→ TASK GOAL
Whenever a line in the listing contains "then", copy that line.

*****

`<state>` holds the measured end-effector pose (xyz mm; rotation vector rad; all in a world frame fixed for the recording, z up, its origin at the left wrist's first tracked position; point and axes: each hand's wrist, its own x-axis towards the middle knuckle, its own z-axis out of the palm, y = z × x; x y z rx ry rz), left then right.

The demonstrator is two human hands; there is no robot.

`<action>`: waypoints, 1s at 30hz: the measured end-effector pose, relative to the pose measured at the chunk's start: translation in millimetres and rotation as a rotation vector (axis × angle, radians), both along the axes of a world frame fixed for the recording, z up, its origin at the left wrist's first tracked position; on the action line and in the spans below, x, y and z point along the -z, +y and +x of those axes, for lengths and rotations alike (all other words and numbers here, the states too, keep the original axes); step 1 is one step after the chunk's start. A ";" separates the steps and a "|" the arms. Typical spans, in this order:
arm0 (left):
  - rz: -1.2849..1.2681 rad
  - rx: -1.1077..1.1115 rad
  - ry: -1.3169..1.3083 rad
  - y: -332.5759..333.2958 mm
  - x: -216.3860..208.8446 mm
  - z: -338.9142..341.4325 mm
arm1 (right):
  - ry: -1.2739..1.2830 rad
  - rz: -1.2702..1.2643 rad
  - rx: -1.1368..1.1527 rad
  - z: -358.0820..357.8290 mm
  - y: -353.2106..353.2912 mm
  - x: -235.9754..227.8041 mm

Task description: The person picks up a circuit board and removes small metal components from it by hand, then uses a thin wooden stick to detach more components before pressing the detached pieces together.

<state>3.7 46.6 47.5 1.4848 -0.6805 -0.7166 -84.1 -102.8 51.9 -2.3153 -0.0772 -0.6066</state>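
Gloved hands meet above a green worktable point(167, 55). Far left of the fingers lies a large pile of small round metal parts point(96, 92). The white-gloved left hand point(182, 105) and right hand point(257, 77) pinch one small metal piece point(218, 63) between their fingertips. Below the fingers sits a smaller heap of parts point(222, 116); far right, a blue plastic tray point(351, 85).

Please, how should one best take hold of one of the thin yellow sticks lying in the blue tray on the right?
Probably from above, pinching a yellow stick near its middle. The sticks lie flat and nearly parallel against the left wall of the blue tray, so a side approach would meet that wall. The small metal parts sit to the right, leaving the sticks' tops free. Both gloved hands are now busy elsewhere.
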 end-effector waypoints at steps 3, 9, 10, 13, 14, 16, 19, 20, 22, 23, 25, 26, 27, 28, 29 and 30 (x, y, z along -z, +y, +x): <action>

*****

→ RESPONSE TO THE TASK
`<state>` holds the measured end-effector pose (xyz mm; rotation vector rad; all in a world frame fixed for the recording, z up, its origin at the left wrist's first tracked position; point and axes: each hand's wrist, its own x-axis towards the middle knuckle, its own z-axis out of the palm, y = z × x; x y z rx ry rz), left then right.
Task description: The person picks up a circuit board and removes small metal components from it by hand, then uses a thin wooden stick to detach more components before pressing the detached pieces together.

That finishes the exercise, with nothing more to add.